It’s good to hear that work can finally start on the renovation and restoration of the city’s historic Beckford’s Tower following the appointment of local builders Emery Brothers Ltd to carry out the task.
These essential capital works – sponsored by grants from the National Lottery Heritage Fund and Historic England amongst other funders – will help to preserve and maintain this unique heritage attraction for the future. The building is currently on the ‘Heritage at Risk’ register.
Emery Brothers Ltd are a Bath-based, family-run building contractor with 75 years’ trading experience with domestic and commercial clients.
Emery’s have established experience in restoration work, regularly working on historic buildings including the major refurbishment of Grade I Listed Bath Abbey as part of the ‘Footprint’ project. Emery Brothers previously conducted the sensitive restoration of Beckford Tower’s golden lantern, so has existing knowledge of the building’s special conservation requirements.
Emery’s appointment follows the appointments of Architects Thomas Ford & Partners, and digital interpretation specialists ZubrCurio and Calvium. Repair work and refurbishments will begin this month and be completed by early 2024, with the Tower reopening to the public in March 2024.
Claire Dixon, Director of Museums at the BPT and the lead for the Beckford Tower project said: “As a local firm with experience of historic restoration work and existing knowledge of Beckford’s Tower and its conservation needs, Emery’s are the ideal candidates to take this exciting project work forward. This appointment enables us to launch the final phase of the project, which is now fully funded thanks to generous support from the National Lottery Heritage Fund, Historic England, Art Fund and various other public and private funders.”
Felix Emery, Contract Manager for Emery Bros. Ltd said “We are delighted to have been awarded the contract for the works at Beckford’s Tower and look forward to playing our part in restoring another Bath landmark and securing its future for another generation.”

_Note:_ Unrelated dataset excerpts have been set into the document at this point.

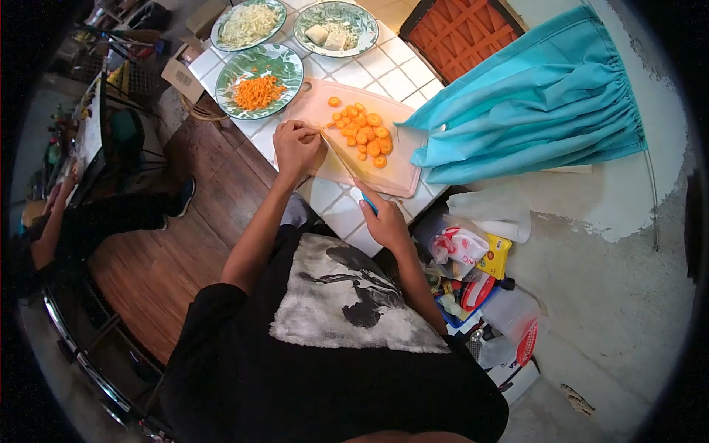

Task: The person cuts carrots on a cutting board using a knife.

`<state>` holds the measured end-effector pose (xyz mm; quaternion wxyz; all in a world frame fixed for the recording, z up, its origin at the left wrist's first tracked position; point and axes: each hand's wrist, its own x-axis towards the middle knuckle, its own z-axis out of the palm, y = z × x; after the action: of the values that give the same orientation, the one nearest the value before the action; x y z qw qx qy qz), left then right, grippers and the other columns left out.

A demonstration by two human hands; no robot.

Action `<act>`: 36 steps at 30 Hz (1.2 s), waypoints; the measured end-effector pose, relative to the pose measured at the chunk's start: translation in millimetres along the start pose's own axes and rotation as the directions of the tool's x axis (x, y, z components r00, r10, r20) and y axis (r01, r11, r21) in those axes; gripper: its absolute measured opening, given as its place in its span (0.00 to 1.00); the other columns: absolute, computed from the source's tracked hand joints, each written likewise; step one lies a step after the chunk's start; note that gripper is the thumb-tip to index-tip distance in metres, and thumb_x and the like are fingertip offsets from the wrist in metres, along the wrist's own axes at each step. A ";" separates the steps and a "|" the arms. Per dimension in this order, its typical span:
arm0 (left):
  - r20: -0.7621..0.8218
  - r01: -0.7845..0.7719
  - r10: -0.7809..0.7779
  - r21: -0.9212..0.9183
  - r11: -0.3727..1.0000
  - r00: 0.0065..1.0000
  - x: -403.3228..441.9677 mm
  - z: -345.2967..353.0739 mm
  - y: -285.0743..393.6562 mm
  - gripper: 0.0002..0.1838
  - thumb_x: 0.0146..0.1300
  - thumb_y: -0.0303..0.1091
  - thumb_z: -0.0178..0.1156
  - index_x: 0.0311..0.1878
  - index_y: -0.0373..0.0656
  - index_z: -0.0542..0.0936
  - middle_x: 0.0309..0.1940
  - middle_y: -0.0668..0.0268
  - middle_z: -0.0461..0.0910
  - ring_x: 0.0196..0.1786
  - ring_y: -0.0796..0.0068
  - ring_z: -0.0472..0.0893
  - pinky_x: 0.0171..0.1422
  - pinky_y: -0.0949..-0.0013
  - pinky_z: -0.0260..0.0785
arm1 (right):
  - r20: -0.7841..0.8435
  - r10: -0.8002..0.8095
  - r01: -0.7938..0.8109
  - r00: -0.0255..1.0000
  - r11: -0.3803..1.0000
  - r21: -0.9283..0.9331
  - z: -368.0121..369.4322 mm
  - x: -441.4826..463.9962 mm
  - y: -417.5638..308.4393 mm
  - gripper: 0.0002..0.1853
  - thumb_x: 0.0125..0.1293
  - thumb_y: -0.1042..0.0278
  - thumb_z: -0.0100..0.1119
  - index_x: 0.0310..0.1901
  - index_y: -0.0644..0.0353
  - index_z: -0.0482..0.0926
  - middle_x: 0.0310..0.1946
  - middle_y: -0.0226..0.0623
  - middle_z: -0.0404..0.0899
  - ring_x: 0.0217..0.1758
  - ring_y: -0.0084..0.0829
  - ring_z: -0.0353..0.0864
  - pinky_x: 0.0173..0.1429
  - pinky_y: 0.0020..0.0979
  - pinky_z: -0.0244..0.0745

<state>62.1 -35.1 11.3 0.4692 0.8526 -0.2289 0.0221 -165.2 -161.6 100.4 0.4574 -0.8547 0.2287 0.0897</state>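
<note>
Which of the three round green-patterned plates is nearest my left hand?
The round green-patterned plate heaped with shredded orange carrot; the other two, farther off, hold pale food.

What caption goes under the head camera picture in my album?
Knife in the right hand, carrot slices on a pink cutting board.

My thin-bladed knife has a blue handle, and my flat plastic cutting board is pale pink. I see vivid orange on the round carrot slices and on the heap of fine carrot shreds. My three round plates share a mottled green-and-white pattern; the pale shreds on another are creamy white. Square white ceramic tiles are gridded by darker lines. The gathered fabric curtain is plain turquoise, the crisscrossed lattice panel orange-red. My black short-sleeved T-shirt bears a whitish panel with black shapes, above a brown plank-patterned floor.
</note>
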 end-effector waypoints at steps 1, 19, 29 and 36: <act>-0.004 0.000 0.000 0.000 1.000 1.000 -0.5 -0.1 -0.1 0.05 0.50 0.32 0.74 0.31 0.46 0.91 0.38 0.67 0.83 0.51 0.62 0.78 0.60 0.59 0.69 | 0.002 0.003 -0.003 1.000 1.000 -0.021 -0.7 -0.1 0.4 0.27 0.76 0.66 0.53 0.75 0.45 0.71 0.59 0.56 0.81 0.59 0.55 0.82 0.62 0.46 0.77; -0.010 -0.004 0.004 0.055 0.998 1.000 -0.6 -3.1 8.4 0.07 0.50 0.33 0.74 0.34 0.47 0.91 0.39 0.69 0.82 0.51 0.63 0.78 0.60 0.59 0.68 | -0.034 -0.059 0.062 0.998 0.995 0.075 10.5 -2.7 -5.5 0.28 0.78 0.65 0.50 0.78 0.44 0.66 0.33 0.66 0.80 0.41 0.65 0.82 0.44 0.57 0.74; 0.011 -0.002 0.001 0.060 0.998 1.000 1.1 -3.3 6.0 0.05 0.48 0.32 0.74 0.30 0.46 0.90 0.36 0.69 0.83 0.51 0.62 0.77 0.59 0.58 0.67 | 0.025 0.043 -0.045 0.999 0.997 0.057 6.6 2.2 -23.8 0.27 0.79 0.65 0.48 0.78 0.43 0.65 0.32 0.66 0.80 0.40 0.65 0.82 0.45 0.56 0.74; 0.034 0.016 -0.017 0.028 0.999 0.999 1.5 -3.2 0.3 0.06 0.47 0.32 0.74 0.30 0.46 0.89 0.37 0.69 0.84 0.51 0.62 0.77 0.58 0.57 0.67 | -0.055 -0.078 0.084 0.995 0.988 0.133 19.4 42.7 -26.0 0.26 0.78 0.69 0.50 0.76 0.49 0.68 0.60 0.62 0.79 0.64 0.60 0.78 0.67 0.45 0.73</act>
<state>63.9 -33.2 13.7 0.4536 0.8611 -0.2296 0.0067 -114.3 -146.4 93.2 0.5117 -0.8323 0.2106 0.0340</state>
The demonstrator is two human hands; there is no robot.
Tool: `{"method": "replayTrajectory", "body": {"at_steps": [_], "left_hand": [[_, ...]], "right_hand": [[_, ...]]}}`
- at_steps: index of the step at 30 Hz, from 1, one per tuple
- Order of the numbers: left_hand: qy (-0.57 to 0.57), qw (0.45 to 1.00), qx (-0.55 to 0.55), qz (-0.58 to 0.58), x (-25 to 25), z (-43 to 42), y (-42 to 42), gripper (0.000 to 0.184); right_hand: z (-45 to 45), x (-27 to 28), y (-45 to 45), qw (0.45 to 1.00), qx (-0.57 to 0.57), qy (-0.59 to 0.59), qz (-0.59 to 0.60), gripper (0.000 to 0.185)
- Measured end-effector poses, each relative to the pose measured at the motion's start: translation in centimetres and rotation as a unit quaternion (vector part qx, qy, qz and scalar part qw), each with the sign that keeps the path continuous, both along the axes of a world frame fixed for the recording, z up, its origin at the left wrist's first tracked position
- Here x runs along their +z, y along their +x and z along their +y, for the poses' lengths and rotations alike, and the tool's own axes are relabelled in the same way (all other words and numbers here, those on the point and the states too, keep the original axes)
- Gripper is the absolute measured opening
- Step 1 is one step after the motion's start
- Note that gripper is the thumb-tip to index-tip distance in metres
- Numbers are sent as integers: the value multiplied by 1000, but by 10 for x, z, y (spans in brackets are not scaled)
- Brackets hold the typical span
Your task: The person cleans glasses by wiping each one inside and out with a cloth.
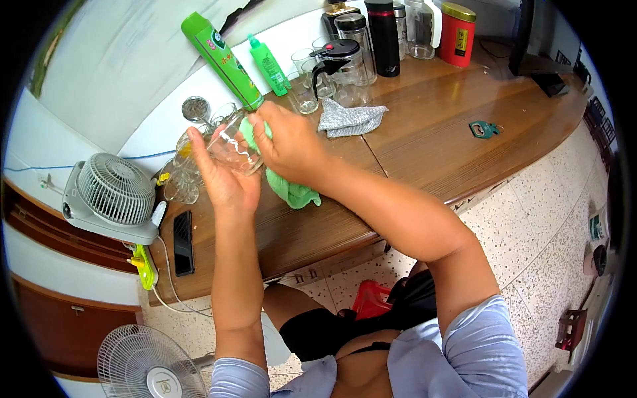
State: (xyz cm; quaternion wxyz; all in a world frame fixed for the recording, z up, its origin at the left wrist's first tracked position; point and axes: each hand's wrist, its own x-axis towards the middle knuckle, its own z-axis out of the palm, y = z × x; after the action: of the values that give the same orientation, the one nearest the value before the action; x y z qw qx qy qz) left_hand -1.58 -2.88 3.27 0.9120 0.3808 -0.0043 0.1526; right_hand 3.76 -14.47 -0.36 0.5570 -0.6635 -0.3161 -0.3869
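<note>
A clear drinking glass [232,147] lies tilted between my two hands, above the wooden table. My left hand [229,182] cups it from below and the left, thumb along its side. At its mouth, my right hand [286,142] grips a green cloth [292,191], part of which is pushed into the glass while the rest hangs below. Several other glasses [180,186] stand beyond my left hand, partly hidden by it. A grey woven cloth [352,118] lies on the table to the right of my right hand.
Behind are a green spray can [222,63], a green pump bottle [268,66], a glass pitcher [348,76], a black tumbler [383,40] and a red tin [458,36]. A small fan [116,192] and a phone [183,243] sit left; a bottle opener [484,129] lies right.
</note>
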Motion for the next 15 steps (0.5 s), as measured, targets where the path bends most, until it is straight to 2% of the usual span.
{"method": "replayTrajectory", "body": {"at_steps": [2, 6, 7, 9, 13, 15], "left_hand": [[-3, 1000, 17, 13, -6, 9, 5, 68], [-13, 995, -79, 60, -12, 19, 10, 65], [-14, 995, -72, 66, -15, 17, 11, 66], [-14, 995, -58, 78, -16, 7, 12, 66], [63, 991, -88, 76, -11, -5, 5, 62], [26, 987, -131, 86, -14, 0, 8, 62]], "right_hand": [[4, -1, -11, 999, -5, -24, -39, 20], [4, 4, -22, 989, -24, -74, -122, 21], [4, 4, -22, 988, -27, -75, -133, 21], [-1, 6, -17, 988, -45, -58, -137, 19], [-6, 14, -4, 992, -58, 11, -113, 18], [-8, 14, 6, 994, -55, 41, -84, 18]]}}
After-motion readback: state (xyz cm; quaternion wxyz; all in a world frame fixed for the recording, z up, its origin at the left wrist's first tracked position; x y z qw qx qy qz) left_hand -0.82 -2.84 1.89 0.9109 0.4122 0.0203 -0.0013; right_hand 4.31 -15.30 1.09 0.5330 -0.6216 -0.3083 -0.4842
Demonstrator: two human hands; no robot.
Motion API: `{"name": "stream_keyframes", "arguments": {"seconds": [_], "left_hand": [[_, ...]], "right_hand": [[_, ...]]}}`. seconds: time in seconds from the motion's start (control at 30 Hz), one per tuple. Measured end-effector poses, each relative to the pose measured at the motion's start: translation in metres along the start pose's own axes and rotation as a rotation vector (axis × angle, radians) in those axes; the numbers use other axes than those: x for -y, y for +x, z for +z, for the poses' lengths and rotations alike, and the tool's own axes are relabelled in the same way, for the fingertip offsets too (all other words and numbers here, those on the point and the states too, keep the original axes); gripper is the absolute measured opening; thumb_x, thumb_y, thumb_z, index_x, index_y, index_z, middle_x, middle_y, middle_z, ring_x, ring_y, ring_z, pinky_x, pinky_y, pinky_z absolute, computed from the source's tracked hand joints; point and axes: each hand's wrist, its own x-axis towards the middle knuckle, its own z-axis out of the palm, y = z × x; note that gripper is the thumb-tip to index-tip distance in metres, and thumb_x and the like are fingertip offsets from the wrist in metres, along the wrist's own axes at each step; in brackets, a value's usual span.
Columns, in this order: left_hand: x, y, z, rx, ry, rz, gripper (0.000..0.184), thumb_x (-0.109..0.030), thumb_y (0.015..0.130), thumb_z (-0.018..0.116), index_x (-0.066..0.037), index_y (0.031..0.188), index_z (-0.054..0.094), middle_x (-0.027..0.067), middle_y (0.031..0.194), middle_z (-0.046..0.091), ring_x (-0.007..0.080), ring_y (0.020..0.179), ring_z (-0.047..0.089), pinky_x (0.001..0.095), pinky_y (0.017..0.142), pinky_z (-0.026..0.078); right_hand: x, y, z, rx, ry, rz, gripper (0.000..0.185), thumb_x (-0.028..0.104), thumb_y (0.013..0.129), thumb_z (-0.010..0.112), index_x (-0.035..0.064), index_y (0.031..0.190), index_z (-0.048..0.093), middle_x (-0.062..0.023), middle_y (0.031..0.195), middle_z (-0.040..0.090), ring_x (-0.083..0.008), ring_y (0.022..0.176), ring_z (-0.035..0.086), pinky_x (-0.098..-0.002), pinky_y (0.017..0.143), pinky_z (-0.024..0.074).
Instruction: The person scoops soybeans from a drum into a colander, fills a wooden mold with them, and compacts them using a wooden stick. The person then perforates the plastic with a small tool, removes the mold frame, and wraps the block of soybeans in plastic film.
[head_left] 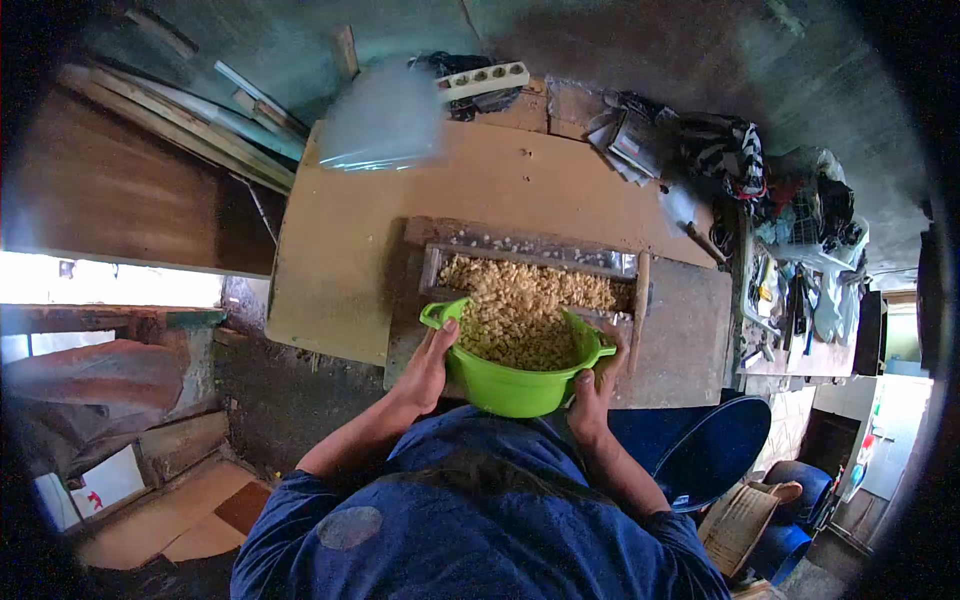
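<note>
A bright green plastic basin (512, 391) with two side handles is tilted away from me, held close to my body. My left hand (432, 368) grips its left side below the handle, and my right hand (592, 388) is closed around the right side. Pale puffed pieces (520, 335), like puffed grain, fill it and spill over the far rim. They drop into a long rectangular wooden frame (432, 270), where more pieces lie spread out. Some loose bits are scattered along its far edge. The basin hides the frame's near left side.
The frame rests on a dark board (400, 335) on a tan table (340, 255). A wooden stick (640, 300) lies by its right end. Clear plastic bags (382, 120) and a power strip (485, 80) are at the back. A blue barrel (715, 450) stands at the right.
</note>
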Motion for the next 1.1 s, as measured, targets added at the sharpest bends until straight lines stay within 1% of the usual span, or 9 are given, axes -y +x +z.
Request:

Built between 1826 and 1827, Beckford’s Tower was intended to house the collections of books, furniture and art of writer and collector William Beckford (1760-1844).Having sold the Gothic Revival Fonthill Abbey in 1822, William Beckford relocated to Bath and began the construction of his Tower on Lansdown Hill. Riding out from his townhouse in Lansdown Crescent every morning before breakfast, Beckford enjoyed the quiet and solitude of the Tower and the glorious views from the Belvedere at the top.
Now owned and run by Bath Preservation Trust, the iconic landmark is a Grade I listed building and is the only museum in the world dedicated to Beckford’s life and work. In 2019, the Tower was added to Historic England’s national Register of Heritage at Risk.
The “Our Tower: Reconnecting Beckford’s Tower and Landscape for all” project will transform the museum, open up the landscape, provide accessible experiences and also provide digital resources alongside a new learning programme and opportunities for volunteering and community engagement. Beckford’s wealth was secured from his ownership of plantations and enslaved people and the project will enable better interpretation of Beckford’s story based on wider exploration of his connections with the Transatlantic Slave Trade.